# Camera found on Mt. Cabot on Monday 8/8/05



## ga2ski (Aug 13, 2005)

I found a digital camera found on Mt. Cabot on Monday 8/8/05, if you lost it or know who did contact me through a PM. 

I could easily recognize the 5 people I saw hiking that day, and I'm pretty sure i know which of the 5 it was.

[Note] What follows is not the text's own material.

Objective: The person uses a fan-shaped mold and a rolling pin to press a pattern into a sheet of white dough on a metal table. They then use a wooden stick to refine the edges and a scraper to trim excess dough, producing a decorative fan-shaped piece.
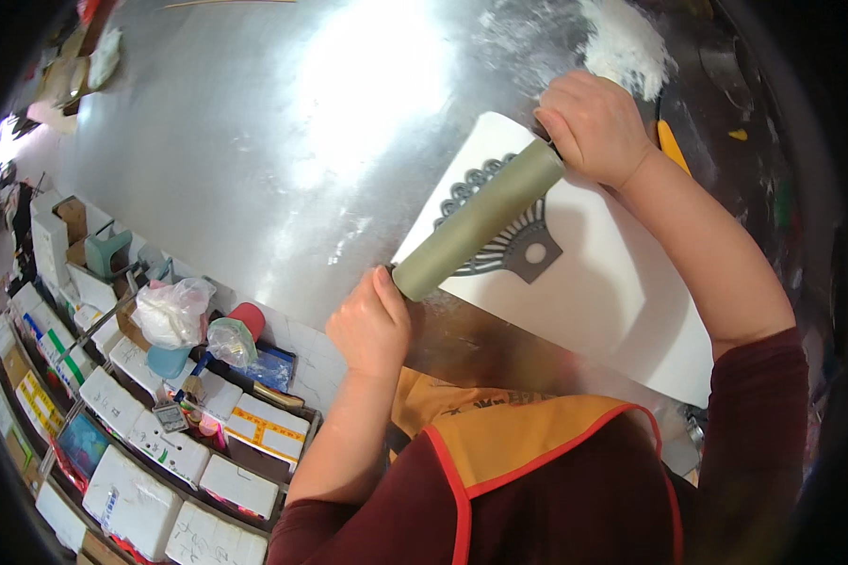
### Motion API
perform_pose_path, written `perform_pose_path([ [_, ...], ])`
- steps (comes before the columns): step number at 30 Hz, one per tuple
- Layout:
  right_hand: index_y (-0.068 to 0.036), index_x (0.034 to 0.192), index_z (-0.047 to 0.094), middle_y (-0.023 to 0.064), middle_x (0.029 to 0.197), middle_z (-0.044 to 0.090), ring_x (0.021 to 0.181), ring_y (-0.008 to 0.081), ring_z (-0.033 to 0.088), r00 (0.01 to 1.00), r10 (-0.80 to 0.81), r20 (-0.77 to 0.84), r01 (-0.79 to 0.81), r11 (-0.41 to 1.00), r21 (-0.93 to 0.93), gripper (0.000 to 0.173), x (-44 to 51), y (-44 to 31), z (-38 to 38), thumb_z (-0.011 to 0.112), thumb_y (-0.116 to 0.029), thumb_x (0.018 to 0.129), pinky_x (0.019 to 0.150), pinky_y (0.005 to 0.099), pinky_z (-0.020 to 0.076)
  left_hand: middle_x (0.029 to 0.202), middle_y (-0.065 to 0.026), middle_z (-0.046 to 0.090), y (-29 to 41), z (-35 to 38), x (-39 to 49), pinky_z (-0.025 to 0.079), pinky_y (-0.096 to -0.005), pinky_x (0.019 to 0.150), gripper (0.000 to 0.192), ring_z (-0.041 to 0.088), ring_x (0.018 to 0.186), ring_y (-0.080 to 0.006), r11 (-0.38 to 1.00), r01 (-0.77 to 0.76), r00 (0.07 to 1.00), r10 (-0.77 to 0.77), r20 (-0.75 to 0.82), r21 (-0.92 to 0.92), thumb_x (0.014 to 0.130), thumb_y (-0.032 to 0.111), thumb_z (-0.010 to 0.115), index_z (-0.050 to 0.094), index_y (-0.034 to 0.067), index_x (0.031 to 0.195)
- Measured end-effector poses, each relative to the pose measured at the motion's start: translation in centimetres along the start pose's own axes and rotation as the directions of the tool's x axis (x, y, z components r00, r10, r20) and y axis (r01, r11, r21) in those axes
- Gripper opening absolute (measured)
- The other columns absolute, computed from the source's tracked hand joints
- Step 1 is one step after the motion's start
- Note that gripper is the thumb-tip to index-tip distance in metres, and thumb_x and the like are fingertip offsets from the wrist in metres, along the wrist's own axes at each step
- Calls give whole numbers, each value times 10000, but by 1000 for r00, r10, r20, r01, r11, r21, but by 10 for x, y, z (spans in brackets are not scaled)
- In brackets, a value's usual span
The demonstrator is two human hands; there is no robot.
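My left hand [372, 326] is closed around the near end of a green rolling pin [479, 219], and my right hand [593, 127] grips its far end. The pin lies diagonally over a dark grey fan-shaped stencil or mould [535, 248]. Beneath it is a large flat white sheet [572, 304], perhaps rolled dough, spread on a shiny metal table [205, 148]. The pin covers the middle of the fan; its scalloped edge shows on one side and its ribs and holed base on the other.
White powder [625, 49] is heaped beyond my right hand. A yellow-handled tool [671, 147] lies beside my right forearm. Left of the table stand many white boxes [133, 494], a clear plastic bag [173, 311] and a red cup [247, 319].
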State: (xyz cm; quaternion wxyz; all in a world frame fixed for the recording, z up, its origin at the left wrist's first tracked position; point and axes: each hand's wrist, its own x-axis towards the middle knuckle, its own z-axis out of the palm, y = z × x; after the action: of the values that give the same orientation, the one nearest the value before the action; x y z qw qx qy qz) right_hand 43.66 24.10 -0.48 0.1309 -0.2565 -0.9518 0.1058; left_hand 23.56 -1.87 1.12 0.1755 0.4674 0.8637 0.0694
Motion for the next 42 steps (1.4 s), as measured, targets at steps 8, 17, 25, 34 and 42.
perform_pose_path([
  [8, -87, 776, 631, 81, 791, 618, 830, 301, 581, 999, -2, 50, 5, 999, -46, 296, 87, 8, 19, 471, -291, 919, 716, 427, 475, 687, -203, 634, -22, -20, 70, 465, -487, 554, 428, 610, 621, -416, 997, 70, 996, -68, -55, 38, 975, 361, 397, 670, 67, 825],
  [17, -78, 872, 618, 94, 893, 621, 830, 318, 576, 961, -8, -275, 46, 990, 131, 174, 58, -16, 0, 652, -244, 835, 714, 403, 431, 676, -175, 642, -49, -26, 128, 480, -464, 579, 463, 631, 661, -392, 1000, 16, 955, -20, -297, -16, 976, 423, 404, 678, 84, 821],
  [25, -104, 923, 676, 57, 928, 591, 811, 252, 560, 963, -112, 244, 18, 935, 355, 224, -82, -75, -33, 726, -109, 704, 735, 366, 455, 800, -111, 619, -39, -10, 111, 435, -423, 685, 157, 583, 743, -323, 955, -244, 568, 280, -774, 167, 875, 207, 591, 598, 53, 847],
  [34, -80, 691, 520, 52, 784, 515, 793, 230, 560, 791, -447, 418, 380, 894, 237, 70, -49, -64, -28, 579, -108, 715, 751, 334, 467, 1432, -66, 410, 55, 64, -58, 277, -365, 1087, 437, 358, 1341, -210, 392, -900, 399, 917, -1, -193, 861, 208, 469, 494, 91, 1281],
  [42, -52, 749, 598, 74, 787, 589, 780, 265, 612, 532, -509, 676, 454, 846, 280, 85, -18, -66, -30, 633, -116, 707, 721, 362, 493, 1503, -29, 336, 65, 73, -60, 214, -334, 1139, 629, 286, 1388, -150, 492, -864, 488, 870, 65, -105, 883, 408, 542, 378, 101, 1408],
])
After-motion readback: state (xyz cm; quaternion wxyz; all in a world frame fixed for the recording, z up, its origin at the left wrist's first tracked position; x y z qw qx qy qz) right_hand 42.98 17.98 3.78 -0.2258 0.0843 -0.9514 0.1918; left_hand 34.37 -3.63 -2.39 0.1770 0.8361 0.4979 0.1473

You will be required to answer some questions about the owner (well the owner's dog, car and bike and the camera of course) as i don't much about the owner herself.


----------



## ga2ski (Aug 26, 2005)

anyone?????


----------



## BeanoNYC (Aug 27, 2005)

Maybe you should put a post on the AMC forum as well.....just a suggestion.


----------



## Mike P. (Aug 29, 2005)

I'll post a reply over at VFTT also as I know someone just discussed that they were going to finish the 48 on Cabot.  (I can't think of a reason why anyone would bring a camera there except for #48 or if they also did the Horn.)


----------



## ga2ski (Aug 30, 2005)

I took my camera, but I take it on all my hikes.


----------



## Mike P. (Sep 1, 2005)

I was being a tad sarcastic I bring mine most of the tiem tto, I have Owl's head & Zealand summit shots too. :wink:


----------



## MichaelJ (Sep 2, 2005)

Any responses yet? Maybe posting a pic or two would help if someone recognizes one of the people in a picture?


----------



## ga2ski (Sep 2, 2005)

Unfortunately there were no pictures on the disk.


----------